(GIVEN MATERIAL):

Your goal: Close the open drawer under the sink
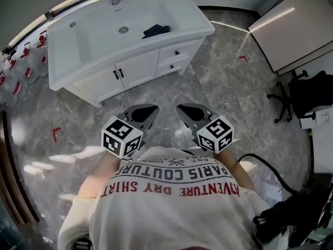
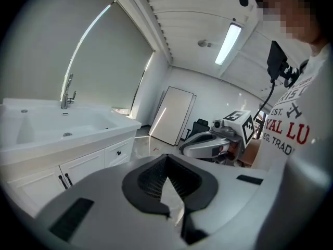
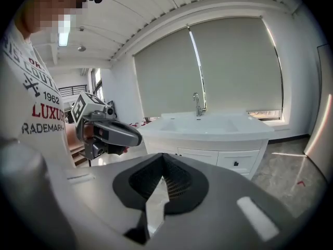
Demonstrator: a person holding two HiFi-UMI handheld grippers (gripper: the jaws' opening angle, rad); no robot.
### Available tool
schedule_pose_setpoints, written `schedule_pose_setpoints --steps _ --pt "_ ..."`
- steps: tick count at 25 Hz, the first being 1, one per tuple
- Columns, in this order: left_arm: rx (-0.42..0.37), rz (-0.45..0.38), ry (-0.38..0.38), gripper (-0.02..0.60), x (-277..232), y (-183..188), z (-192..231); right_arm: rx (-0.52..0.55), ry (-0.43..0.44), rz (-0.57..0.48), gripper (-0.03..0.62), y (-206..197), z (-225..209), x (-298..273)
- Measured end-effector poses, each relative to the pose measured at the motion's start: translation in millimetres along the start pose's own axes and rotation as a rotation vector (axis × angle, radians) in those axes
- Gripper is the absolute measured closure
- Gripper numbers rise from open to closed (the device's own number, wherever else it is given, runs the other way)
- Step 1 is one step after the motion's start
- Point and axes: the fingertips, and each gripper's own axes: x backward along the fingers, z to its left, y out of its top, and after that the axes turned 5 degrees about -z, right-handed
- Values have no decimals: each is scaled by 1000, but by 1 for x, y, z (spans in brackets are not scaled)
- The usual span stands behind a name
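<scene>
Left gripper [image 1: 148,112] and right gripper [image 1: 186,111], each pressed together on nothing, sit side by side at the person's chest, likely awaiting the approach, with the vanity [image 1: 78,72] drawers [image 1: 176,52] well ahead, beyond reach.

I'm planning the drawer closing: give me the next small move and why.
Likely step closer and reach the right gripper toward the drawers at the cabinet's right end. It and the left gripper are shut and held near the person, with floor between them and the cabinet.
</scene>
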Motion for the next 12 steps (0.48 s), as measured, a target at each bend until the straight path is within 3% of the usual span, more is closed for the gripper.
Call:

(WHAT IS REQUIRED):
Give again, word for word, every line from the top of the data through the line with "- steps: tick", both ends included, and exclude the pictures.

(WRITTEN RESPONSE):
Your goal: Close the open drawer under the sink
Demonstrator: a person holding two HiFi-UMI handheld grippers (gripper: the jaws' opening angle, rad); no robot.
### Available tool
schedule_pose_setpoints, written `schedule_pose_setpoints --steps _ --pt "_ ..."`
- steps: tick count at 25 Hz, the first being 1, one per tuple

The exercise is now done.